一般人にとって、戦争中よりも戦後のほうが悲惨なことも多い。かつてポーランドはナチスドイツとソ連に攻め込まれた際、無駄な犠牲を出す前に早々と降伏した。賢明な策のはずだが、アウシュビッツを作られてしまった。ひ弱でも戦い続けてさえいれば、家族が収容所に送られることはないが、安易な領土の割譲は、その地の住民の運命を差し出すことになる。ヨーロッパ各国はそういう歴史の教訓が身にしみているから、ウクライナも、僅かな領土の割譲にさえ応じず戦い続ける。

父は終戦の時、なりたての陸軍少尉として静岡の連隊にいたが、玉音放送の翌日、自分と下士官を残して基地がもぬけの殻になっていた。許可なく基地を離れれば脱走兵である。しかたがないので、残った中で一番上官である自分が行使できる権限内で、自分と下士官たちに外出許可証を発行した。なので我々子どもにも時々、「今は休暇中なんだ」とうそぶいていた。シンドラーに例えるのは大げさだが、ナチスが近づいて来た時のポーランドのユダヤ人も、占領軍が来るに決まってる基地の日本兵も、似たような運命を覚悟していたはずなのだ。
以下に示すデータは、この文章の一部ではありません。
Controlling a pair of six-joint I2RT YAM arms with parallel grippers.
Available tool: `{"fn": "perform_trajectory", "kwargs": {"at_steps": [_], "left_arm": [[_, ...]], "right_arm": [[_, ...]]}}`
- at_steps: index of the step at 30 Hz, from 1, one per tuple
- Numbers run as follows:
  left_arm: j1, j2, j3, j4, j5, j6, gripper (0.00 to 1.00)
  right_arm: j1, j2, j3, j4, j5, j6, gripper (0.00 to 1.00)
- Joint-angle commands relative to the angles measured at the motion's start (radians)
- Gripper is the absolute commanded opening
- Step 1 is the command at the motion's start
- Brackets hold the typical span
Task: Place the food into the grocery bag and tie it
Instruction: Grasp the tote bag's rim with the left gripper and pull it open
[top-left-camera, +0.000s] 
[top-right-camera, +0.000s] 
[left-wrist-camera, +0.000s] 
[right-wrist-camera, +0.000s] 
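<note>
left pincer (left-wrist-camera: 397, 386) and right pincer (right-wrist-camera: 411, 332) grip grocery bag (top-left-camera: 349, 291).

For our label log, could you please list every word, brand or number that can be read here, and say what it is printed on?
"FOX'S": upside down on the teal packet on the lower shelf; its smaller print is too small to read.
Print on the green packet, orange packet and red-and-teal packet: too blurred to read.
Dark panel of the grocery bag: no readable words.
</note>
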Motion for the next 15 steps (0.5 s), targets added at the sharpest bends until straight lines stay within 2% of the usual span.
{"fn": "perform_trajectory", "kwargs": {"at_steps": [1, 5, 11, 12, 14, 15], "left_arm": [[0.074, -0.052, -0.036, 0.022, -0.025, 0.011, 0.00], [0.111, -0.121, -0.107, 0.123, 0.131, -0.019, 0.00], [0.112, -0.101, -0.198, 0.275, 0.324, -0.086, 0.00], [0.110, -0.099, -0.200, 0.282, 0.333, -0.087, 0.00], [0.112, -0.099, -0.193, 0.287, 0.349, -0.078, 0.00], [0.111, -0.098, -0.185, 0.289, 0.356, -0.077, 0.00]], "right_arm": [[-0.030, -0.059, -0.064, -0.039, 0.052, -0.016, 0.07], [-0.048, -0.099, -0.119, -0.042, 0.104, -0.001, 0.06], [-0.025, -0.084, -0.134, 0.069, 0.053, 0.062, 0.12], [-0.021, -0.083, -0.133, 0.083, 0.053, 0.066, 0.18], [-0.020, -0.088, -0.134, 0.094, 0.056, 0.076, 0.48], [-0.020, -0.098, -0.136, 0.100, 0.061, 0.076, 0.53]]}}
サザエさんの作者長谷川町子さんは、終戦後、進駐軍が女性に暴行するという噂を聞き、自分が犠牲になる代わりに他の家族を助けてもらおうと家を飛び出したという。実際には何事もなかったらしいが、帰宅したときに家に鍵がかかっていたのが悲しかったと述べている。
その一方で日本が戦争をしていたことを知らなかった人もいたらしいが、戦後の苦境はすべての人が経験しなくてはならなかったはずだ。
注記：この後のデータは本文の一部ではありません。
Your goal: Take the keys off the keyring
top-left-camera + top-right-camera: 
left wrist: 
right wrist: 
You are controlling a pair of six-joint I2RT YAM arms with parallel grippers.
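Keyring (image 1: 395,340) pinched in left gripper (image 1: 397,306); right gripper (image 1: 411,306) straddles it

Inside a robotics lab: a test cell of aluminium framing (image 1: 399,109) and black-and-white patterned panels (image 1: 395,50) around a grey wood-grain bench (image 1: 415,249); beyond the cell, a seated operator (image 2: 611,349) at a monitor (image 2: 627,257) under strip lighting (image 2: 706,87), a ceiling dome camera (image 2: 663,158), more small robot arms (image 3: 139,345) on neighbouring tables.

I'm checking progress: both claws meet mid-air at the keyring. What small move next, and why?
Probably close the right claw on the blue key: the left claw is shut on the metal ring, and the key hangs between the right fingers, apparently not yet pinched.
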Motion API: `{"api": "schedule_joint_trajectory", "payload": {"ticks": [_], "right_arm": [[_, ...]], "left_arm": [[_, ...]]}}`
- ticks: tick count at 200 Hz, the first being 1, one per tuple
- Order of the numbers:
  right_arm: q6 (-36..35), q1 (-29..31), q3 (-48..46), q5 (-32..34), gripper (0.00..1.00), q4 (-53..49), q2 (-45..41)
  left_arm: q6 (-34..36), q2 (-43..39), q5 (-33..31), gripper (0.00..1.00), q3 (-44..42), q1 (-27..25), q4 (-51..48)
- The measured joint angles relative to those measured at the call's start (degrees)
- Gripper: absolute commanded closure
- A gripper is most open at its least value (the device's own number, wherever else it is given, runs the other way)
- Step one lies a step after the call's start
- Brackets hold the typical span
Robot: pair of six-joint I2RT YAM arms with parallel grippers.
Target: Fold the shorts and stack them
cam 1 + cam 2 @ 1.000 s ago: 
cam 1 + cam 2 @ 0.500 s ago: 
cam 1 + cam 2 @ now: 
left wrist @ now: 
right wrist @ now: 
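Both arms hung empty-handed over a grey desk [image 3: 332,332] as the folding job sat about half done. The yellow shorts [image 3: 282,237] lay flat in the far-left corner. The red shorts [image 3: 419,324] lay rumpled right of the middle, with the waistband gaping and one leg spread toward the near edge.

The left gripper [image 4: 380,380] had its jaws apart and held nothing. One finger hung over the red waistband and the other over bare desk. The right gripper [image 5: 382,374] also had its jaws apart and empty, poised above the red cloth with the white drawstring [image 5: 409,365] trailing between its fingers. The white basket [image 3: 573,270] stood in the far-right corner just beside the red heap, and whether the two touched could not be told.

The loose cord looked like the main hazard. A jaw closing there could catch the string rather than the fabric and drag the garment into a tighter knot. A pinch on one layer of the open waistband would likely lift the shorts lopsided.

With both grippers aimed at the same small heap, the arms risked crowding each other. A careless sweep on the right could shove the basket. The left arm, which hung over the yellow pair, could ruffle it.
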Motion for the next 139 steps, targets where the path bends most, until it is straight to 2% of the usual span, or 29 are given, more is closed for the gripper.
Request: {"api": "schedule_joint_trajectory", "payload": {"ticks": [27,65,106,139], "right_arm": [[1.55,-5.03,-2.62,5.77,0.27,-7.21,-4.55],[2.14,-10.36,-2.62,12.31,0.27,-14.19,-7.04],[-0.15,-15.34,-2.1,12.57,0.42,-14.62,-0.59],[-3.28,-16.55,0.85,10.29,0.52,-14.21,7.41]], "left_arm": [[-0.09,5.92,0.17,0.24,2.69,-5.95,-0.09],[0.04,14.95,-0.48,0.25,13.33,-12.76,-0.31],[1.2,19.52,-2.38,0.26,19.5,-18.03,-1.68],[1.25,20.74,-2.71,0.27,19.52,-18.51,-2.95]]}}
それでも開戦は愚行だが、戦後にどんな苦境が待っていたとしても講和は偉業だ。毎年この時期になると、「平和ボケ」という言葉が聞かれるが、素晴らしい言葉だと思う。戦場の兵士の、どうか生き残ってそういう暮らしをしたい、もし自分が無理でも家族にはそうあって欲しいという願いを良く表しているからだ。おかげさまでということで、自分も、この時期には心ゆくまで平和ボケを満喫することにしている。